Carla Funk, Doctoral Candidate at Royal Roads University and a Top 25 finalist in the SSHRC Storytellers contest

gobbledegook
British Dictionary definition for gobbledegook
/ˈɡɒbəldɪˌɡuːk/
noun
1.       pretentious or unintelligible jargon, such as that used by officials

Has this happened to you?

You are out socializing when a friend asks you about your research, and you answer. They ask another question, and you reply again, this time a little more in-depth. Then, said friend turns to others and says, “Isn’t it funny? She just talked for 10 minutes and I don’t understand a word she just said!”

As a doctoral candidate I struggle to communicate with friends and family about something I am passionate about: my research topic. The specialized academic discourse that is instilled in students during their rigorous courses of study does not translate well into the everyday discourse of those who are not steeped in the same language. In essence, we are speaking a different language than the people we socialize with and, for those of us in the social sciences, the people we study. If I were a physicist, perhaps a language gap might be excusable, but even the genius physicist Albert Einstein proclaimed, “It should be possible to explain the laws of physics to a barmaid”.

My research needs to be understood by people that don’t necessarily speak the academic language of a social scientist. At the front-end of the research process, I need to deliver the message of the importance of my research to informants and participants, otherwise I run the risk of narrowing the pool of people that might be willing to engage and share their views. At the tail-end, I need to ensure that the results of this research are placed in the hands of practitioners and decision makers, who certainly won’t give my results the time of day if they are communicated in some form of academic gobbledegook. So while it is critically important to the academic process that I understand and speak ‘academese’, it is equally critical that I am able to engage with a broader audience.
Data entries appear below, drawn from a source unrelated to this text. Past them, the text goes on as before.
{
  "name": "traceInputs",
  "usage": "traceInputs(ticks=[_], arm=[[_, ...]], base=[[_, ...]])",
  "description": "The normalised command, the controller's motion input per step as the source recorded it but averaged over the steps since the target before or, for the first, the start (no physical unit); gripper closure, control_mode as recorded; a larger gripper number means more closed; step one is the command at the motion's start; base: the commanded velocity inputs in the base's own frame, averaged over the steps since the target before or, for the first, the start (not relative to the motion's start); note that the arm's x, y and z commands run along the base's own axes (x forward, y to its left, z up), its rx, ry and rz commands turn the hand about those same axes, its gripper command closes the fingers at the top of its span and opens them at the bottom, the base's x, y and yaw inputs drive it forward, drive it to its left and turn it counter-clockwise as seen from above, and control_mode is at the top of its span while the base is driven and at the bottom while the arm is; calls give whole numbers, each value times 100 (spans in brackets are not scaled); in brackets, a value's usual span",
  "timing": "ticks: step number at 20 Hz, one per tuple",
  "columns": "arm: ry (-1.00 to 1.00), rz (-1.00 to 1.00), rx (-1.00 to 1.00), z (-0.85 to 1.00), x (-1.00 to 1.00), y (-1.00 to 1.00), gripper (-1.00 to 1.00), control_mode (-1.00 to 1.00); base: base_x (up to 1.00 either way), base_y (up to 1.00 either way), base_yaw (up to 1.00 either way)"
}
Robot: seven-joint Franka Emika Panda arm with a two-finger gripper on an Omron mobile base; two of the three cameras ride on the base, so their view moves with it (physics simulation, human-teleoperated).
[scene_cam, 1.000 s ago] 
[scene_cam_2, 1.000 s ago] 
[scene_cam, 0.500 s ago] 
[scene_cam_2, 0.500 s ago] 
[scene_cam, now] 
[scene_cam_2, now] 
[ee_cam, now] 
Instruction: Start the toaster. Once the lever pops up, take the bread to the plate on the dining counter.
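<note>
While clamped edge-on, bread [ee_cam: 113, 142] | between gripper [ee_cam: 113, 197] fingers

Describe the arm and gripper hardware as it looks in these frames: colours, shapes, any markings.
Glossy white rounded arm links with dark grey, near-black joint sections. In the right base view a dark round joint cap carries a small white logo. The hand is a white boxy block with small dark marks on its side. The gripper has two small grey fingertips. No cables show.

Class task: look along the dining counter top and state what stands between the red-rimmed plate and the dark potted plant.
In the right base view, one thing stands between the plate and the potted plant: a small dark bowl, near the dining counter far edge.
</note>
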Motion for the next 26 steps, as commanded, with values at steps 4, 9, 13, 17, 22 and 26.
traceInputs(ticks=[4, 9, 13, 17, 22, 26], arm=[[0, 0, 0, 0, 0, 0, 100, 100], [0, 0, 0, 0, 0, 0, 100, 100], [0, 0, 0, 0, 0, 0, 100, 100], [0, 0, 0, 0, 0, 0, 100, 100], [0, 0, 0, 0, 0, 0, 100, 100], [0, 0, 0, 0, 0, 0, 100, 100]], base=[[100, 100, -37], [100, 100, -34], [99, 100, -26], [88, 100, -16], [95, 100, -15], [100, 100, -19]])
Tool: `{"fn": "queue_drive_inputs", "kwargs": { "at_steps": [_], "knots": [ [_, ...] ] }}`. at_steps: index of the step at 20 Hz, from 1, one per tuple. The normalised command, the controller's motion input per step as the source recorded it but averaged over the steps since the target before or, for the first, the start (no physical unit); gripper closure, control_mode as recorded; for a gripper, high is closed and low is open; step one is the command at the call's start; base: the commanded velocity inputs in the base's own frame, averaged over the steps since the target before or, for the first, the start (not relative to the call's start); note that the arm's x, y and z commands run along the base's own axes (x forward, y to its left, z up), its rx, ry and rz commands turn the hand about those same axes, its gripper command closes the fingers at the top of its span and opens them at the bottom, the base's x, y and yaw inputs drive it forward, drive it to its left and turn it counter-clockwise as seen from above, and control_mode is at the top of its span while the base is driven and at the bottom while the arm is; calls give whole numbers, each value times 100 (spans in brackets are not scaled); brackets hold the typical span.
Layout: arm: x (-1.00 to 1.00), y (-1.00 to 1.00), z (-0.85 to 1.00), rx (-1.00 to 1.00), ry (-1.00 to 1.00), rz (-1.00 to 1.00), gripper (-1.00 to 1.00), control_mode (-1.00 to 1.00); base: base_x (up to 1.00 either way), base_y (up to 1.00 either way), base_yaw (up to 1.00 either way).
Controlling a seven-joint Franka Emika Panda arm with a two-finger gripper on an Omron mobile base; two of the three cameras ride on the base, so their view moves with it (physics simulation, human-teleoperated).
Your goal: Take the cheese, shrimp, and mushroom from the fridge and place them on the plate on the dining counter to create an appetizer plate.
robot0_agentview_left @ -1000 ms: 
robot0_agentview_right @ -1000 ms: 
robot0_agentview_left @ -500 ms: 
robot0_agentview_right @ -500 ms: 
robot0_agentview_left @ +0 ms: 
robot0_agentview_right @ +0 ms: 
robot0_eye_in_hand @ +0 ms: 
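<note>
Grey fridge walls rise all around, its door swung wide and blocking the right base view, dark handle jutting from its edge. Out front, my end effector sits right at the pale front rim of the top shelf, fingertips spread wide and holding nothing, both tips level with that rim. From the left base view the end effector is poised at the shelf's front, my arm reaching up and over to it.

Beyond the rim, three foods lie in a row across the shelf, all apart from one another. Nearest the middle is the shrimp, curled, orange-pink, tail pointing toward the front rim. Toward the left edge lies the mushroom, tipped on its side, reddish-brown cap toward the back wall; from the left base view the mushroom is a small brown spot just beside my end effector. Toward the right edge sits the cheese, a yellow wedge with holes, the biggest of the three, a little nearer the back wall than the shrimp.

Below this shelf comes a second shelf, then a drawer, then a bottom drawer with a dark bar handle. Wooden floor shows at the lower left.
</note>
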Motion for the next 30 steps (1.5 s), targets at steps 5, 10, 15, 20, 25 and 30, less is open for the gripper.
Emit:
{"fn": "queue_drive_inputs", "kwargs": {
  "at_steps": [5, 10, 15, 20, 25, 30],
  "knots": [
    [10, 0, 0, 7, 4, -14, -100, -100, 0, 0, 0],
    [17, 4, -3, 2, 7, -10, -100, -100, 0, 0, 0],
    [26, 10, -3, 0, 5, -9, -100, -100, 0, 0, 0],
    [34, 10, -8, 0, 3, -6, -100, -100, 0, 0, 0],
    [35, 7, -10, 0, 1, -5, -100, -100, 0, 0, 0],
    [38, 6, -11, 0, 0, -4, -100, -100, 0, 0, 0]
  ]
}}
The SSHRC Storytellers contest challenged me to communicate my research story beyond the confines of the academic world in real language that everyone can understand - in three minutes or less. This means that by simply watching a short video almost everyone, including my friend, is able to understand the objectives of my work without having to spend years in higher education. I think Albert Einstein would approve, don’t you?

Join Carla and the rest of the Top 25 Storytellers finalists at the SSHRC Storytellers showcase June 1, 10 am in the East Expo Event Space, Monpetit Hall.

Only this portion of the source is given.